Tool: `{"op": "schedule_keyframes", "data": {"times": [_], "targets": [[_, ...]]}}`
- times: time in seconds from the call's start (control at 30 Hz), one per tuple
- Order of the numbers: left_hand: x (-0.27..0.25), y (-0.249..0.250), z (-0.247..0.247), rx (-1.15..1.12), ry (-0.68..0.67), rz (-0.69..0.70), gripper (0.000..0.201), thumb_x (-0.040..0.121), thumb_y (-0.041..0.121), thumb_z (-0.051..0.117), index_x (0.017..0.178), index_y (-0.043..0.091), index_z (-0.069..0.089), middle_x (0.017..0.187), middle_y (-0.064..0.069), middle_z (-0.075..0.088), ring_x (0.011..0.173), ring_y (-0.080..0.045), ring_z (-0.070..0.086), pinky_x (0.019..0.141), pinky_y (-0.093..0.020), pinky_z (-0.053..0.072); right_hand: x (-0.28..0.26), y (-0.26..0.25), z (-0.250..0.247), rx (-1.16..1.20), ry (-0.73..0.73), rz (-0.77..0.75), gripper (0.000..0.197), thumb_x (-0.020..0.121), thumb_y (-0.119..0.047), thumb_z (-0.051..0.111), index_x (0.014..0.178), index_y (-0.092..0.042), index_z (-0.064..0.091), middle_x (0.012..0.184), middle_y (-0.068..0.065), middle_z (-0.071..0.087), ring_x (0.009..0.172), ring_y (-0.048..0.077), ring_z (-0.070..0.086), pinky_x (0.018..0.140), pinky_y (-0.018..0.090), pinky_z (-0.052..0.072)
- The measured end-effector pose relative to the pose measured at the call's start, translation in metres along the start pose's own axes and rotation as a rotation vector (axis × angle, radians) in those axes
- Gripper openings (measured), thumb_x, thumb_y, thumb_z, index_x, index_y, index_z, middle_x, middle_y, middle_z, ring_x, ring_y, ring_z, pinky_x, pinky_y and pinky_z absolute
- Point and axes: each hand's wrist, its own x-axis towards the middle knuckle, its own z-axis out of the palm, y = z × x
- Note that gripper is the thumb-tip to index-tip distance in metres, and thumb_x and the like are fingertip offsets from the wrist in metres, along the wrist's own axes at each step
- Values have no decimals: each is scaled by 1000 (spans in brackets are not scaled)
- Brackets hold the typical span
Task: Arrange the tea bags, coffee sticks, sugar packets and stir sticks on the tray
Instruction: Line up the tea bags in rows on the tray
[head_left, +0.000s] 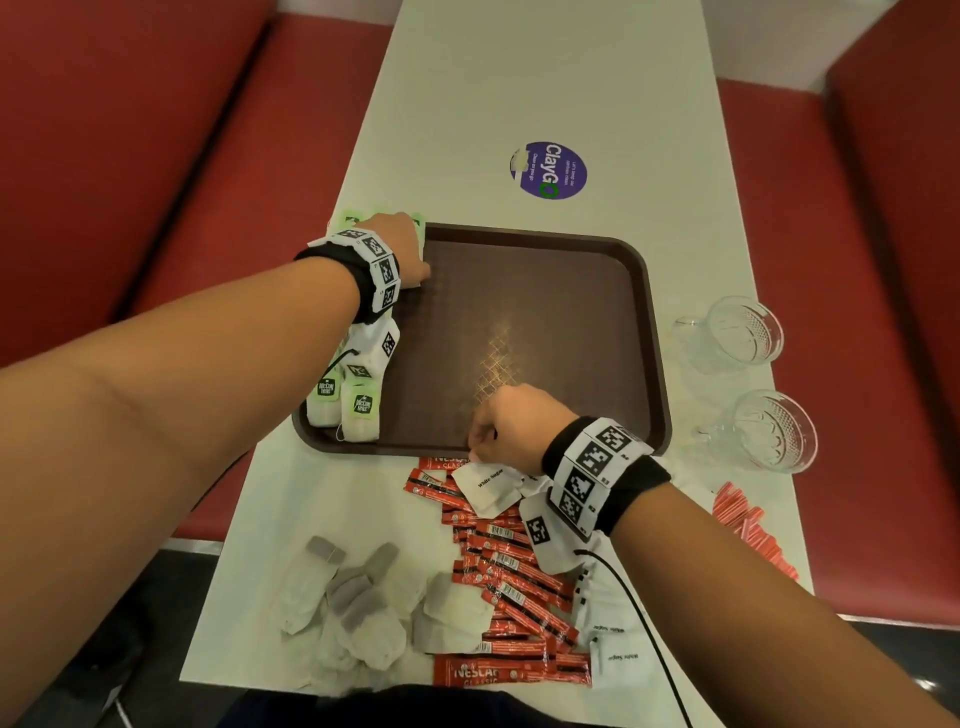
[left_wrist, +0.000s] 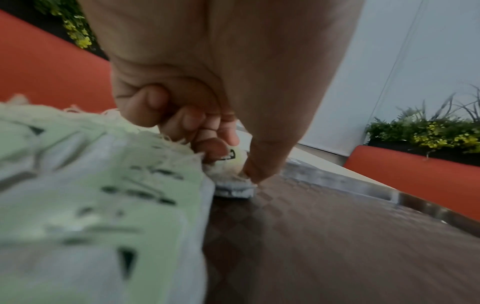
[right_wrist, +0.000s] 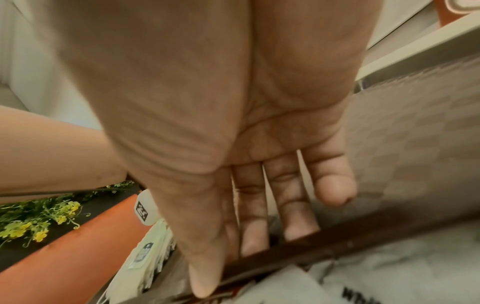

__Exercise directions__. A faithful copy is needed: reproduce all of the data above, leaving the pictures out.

__Exercise response__.
Tool: `{"op": "schedule_keyframes", "data": {"times": [_], "targets": [[_, ...]]}}`
- times: time in seconds from the call's start (control at 30 Hz), one per tuple
- Order of the numbers: left_hand: x (-0.27..0.25), y (-0.249..0.250), z (-0.247..0.247), rx (-1.15..1.12), ry (-0.68..0.67), rz (-0.69..0.70), gripper (0.000..0.201), thumb_x (-0.040..0.121), thumb_y (-0.041..0.121), thumb_z (-0.051..0.117), index_x (0.017..0.178), index_y (-0.043..0.091), index_z (-0.069..0.089), middle_x (0.017..0.187), middle_y (-0.064..0.069), middle_z (-0.075..0.088), ring_x (0.011..0.173), ring_y (-0.080..0.045), ring_z (-0.070..0.086), pinky_x (0.019..0.141), pinky_y (-0.093..0.020), pinky_z (-0.053..0.072); right_hand: x (-0.28..0.26), y (-0.26..0.25), z (-0.250..0.247), rx (-1.16..1.20), ry (-0.73..0.73), rz (-0.77..0.75), gripper (0.000..0.197), thumb_x (-0.020..0.121), thumb_y (-0.119..0.047), thumb_z (-0.051..0.111), index_x (0.014..0.178), index_y (-0.092..0.042), index_z (-0.064..0.091), middle_x (0.012..0.184), middle_y (-0.068..0.065), middle_z (-0.071..0.087), ring_x (0.009..0.172), ring_y (-0.048..0.077), ring_z (-0.070..0.086), pinky_x (0.018..0.140), pinky_y (-0.018..0.090), pinky_z (-0.052..0.072)
- The measured end-effector pose relative to the pose measured at the call's start, translation in metres along the start pose's own axes and rotation as a rotation vector (axis × angle, radians) in those axes
- Gripper openings (measured), thumb_x, thumb_y, thumb_z, index_x, index_y, index_z, middle_x, middle_y, middle_z, ring_x, ring_y, ring_z, pinky_x, pinky_y and pinky_z absolute
- Point and axes: each hand's wrist, its own x-axis towards the middle knuckle, its own z-axis out of the palm, y = z × x
- Note that gripper is the thumb-tip to index-tip distance in metres, and thumb_x and the like are fingertip offsets from the wrist in metres, along the wrist's own axes at each step
- Values have no decimals: each is scaled by 1000 (spans in brackets are not scaled)
- Brackets hold the typical span
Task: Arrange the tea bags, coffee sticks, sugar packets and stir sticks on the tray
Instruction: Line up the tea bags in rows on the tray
[head_left, +0.000s] 
[left_wrist, +0.000s] 
[right_wrist, +0.000s] 

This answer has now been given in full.